Female leads may be found (quite probably) in romances and love stories, maybe in melodramas, too. But most of those women are looking for Mr. Right (whoever he might be). They are not strong, they are merely interesting in their search for the one thing which - supposedly - brings luck and happiness and everything nice for women.

At least, in anime there’s the “magical girl” subgenre among the shoujo manga (comics for girls), where you will find one or more magically gifted girl fighting to save the world (or whatever) from the forces of evil (or whatever). Yes, they are magically gifted, no superheroes the way American comics define them, but in the end it comes down to the same: they are given special powers and use them to defend mankind (or whatever). There might be some man (usually rather some boy) involved, but on the whole, the girls have to rely on themselves and their friendship to work it all out (some of them like “Kamikaze Kaitou Jeanne” are even alone). It’s not a minority of stories, there are quite some of them (“Sailor Moon” probably still being the best known). In ‘western’ series, the number of strong female leads is quite small ... and some of them, one feels, only exist because of the evil spirit of political correctness. (Yes, I’m against political correctness, especially when it comes to stories. I don’t want to see female leads just because ‘you ought to have them for political reasons’. There are better reasons to show strong women.)


You can hardly blame one company for something they all do. In addition, Pixar most often produces for Disney ... and Disney is hardly very ‘modern’ when it comes to stories. As the one who pays the musician also chooses the tune, it’s not surprising you find Pixar producing movies that fit with the usual Disney storylines. (I don’t count “Kim Possible” among the usual Disney stuff ... but it’s rather an aberration in the Disneyversum, just like the “Taran” movie or the “Gargoyles”.)

And yes, I think it’s especially important to show children more than one kind of ‘good’ girl. It’s important to show girls you can be strong and self-assured without becoming a baddie. (After all, no-one likes the bad guys - except me, of course). And it’s important to give them a choice. They don’t have to be strong women, but the need to know it’s okay if they want to.


When I was young (and don’t you feel twice your age whenever you say or write that?), the number of ‘strong’ female characters in novels or TV series was extremely small. Offhandedly, I can only name Pippi Longstocking and Emma Peel (and isn’t that a strange mixture?). So I looked to male characters (especially as I always wanted to be an investigator and the number of female investigators I stumbled over that weren’t extremely old was next to zero) for inspiration. No wonder, I sooner or later stumbled over Sherlock Holmes.

Women my age had to make up their female heroes on their own. Still we found Feminism, so it wasn’t that bad. But it would be easier for girls if they had someone to serve as a role model, sort of.


Women should still try to make a change in movies, TV series and novels (we’re not bad there), but it doesn’t do us any good to simply point at a company and basically say “it’s their fault children learn you have to be male to be a hero”.
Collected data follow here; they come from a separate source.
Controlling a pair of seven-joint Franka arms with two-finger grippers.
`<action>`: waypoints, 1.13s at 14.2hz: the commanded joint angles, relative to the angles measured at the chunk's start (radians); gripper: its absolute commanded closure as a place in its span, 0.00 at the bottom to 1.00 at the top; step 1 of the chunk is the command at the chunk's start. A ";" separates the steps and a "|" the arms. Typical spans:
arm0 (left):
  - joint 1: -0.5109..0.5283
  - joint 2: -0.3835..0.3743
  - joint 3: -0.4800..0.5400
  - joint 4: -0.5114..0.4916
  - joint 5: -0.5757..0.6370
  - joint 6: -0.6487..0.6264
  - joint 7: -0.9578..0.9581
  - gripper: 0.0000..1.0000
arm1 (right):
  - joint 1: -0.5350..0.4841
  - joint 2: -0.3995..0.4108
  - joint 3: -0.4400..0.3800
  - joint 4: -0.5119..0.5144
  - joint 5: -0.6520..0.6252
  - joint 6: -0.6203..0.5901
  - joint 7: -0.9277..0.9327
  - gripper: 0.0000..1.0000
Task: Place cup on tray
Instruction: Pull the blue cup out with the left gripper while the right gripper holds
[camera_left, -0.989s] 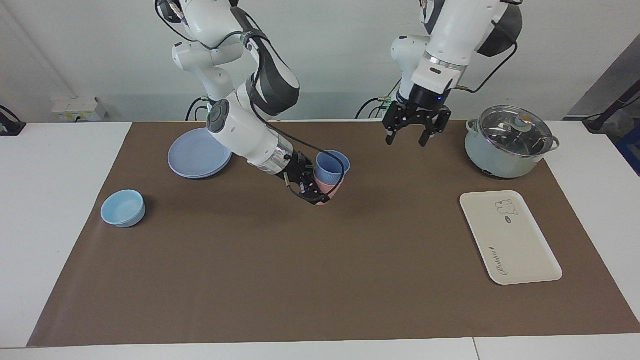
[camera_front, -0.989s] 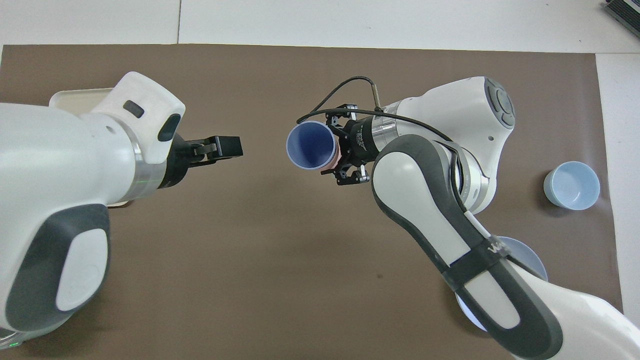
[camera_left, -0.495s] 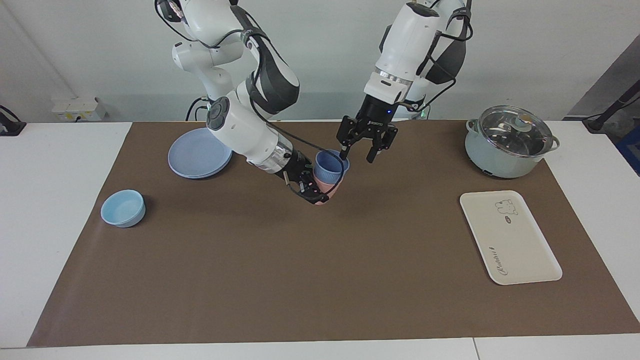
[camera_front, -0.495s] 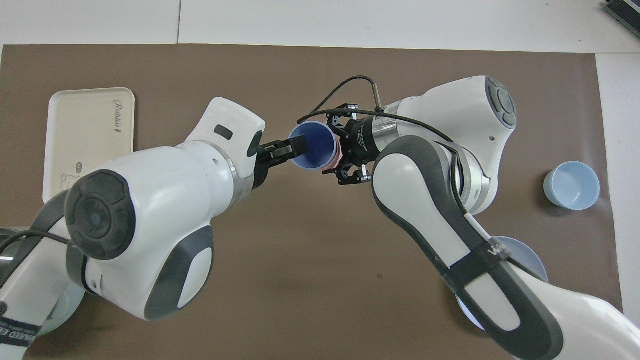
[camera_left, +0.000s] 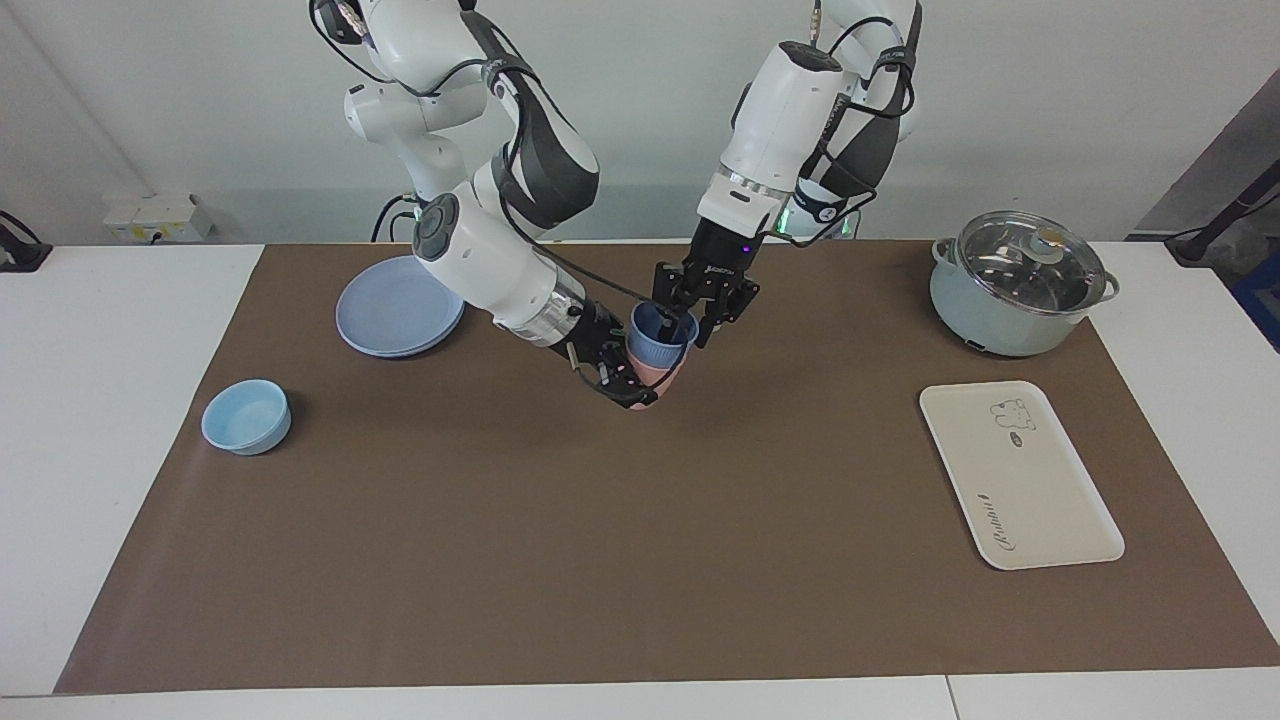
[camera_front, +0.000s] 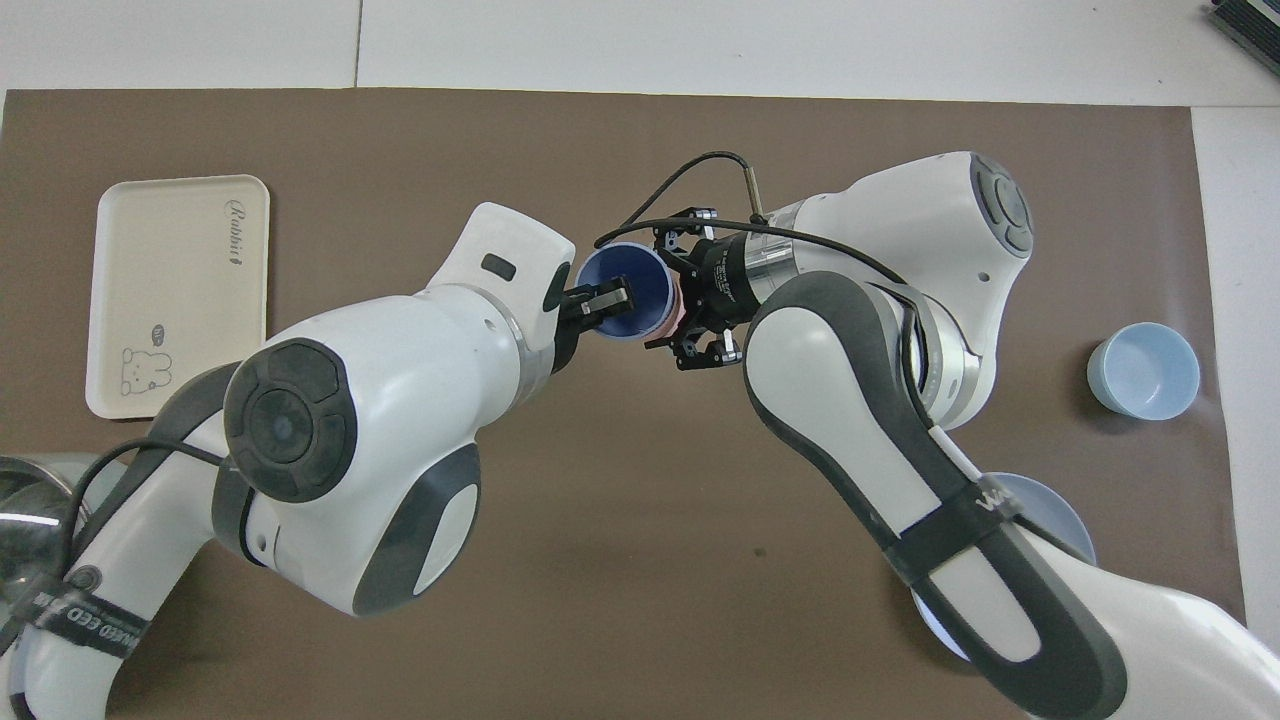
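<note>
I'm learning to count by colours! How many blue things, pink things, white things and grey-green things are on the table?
Blue: 3, the cup, the plate and the bowl.
Pink: 1, the pink cup that the blue cup sits in.
Cream-white: 1, the tray.
Grey-green: 1, the pot with a glass lid.
Total: 6
</note>
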 joint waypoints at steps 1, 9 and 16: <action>-0.003 0.000 0.017 0.066 -0.006 -0.107 -0.016 1.00 | 0.005 -0.021 -0.003 -0.013 -0.024 0.009 0.022 1.00; 0.131 -0.063 0.025 0.242 -0.005 -0.423 -0.004 1.00 | -0.014 -0.021 -0.008 -0.014 -0.021 0.007 0.010 1.00; 0.525 -0.109 0.025 0.157 -0.012 -0.486 0.287 1.00 | -0.205 -0.011 -0.009 -0.057 0.112 -0.045 -0.123 1.00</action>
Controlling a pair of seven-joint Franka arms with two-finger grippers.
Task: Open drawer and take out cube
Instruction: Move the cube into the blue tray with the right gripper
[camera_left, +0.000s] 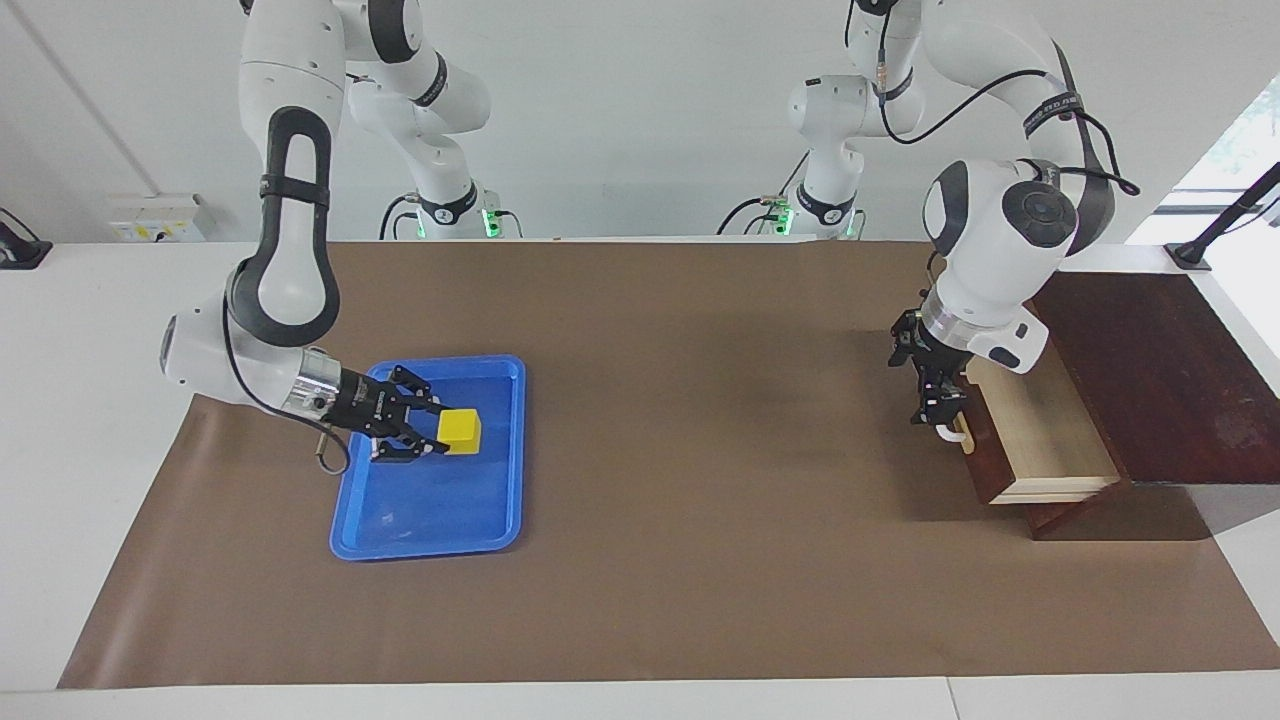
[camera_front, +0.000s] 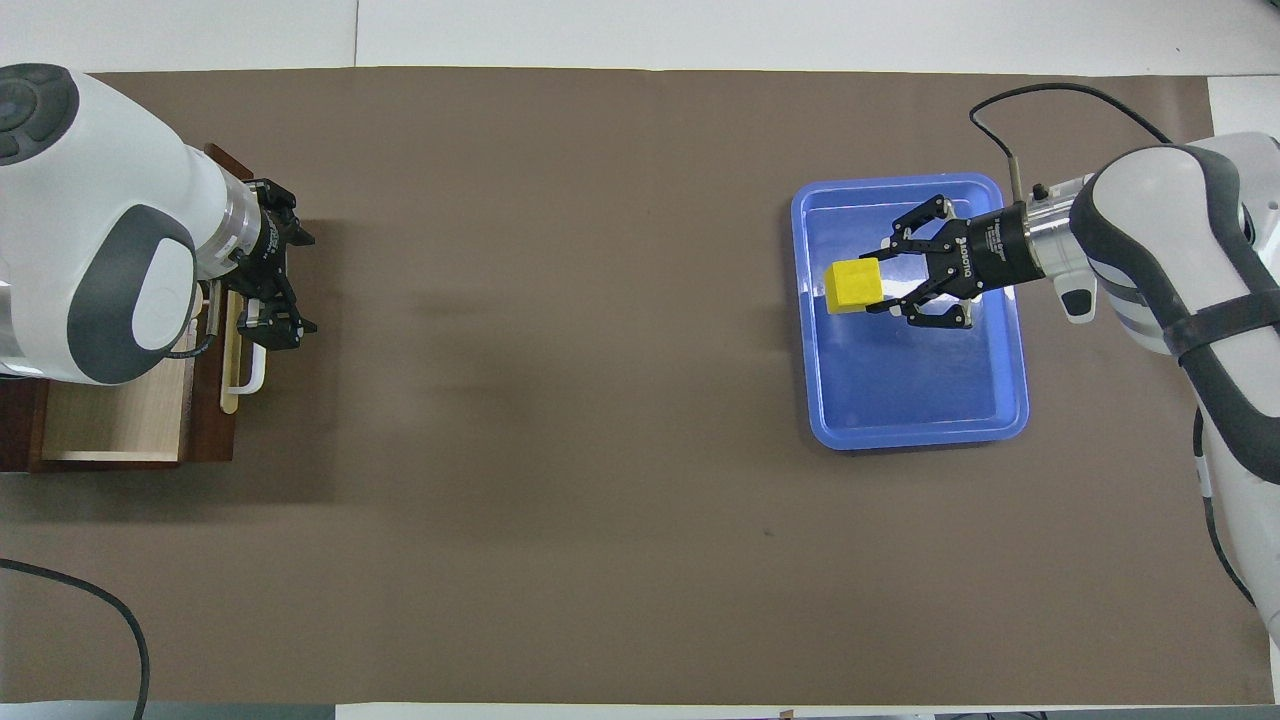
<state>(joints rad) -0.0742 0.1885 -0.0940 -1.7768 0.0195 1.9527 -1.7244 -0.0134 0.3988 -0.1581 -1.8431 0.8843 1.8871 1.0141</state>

A little addition: I zapped into a TV program which presented books for children and mentioned the “Dangerous Book for Boys” I read about on “The F-Word” before. From the little bit of it I saw, I can only say I would have loved it as a child. On the other hand, the variety for girls would not have been interesting for me at all. That’s a good example of why that “it’s for boys/it’s for girls” is so bad: People come in more different varieties than prejudices.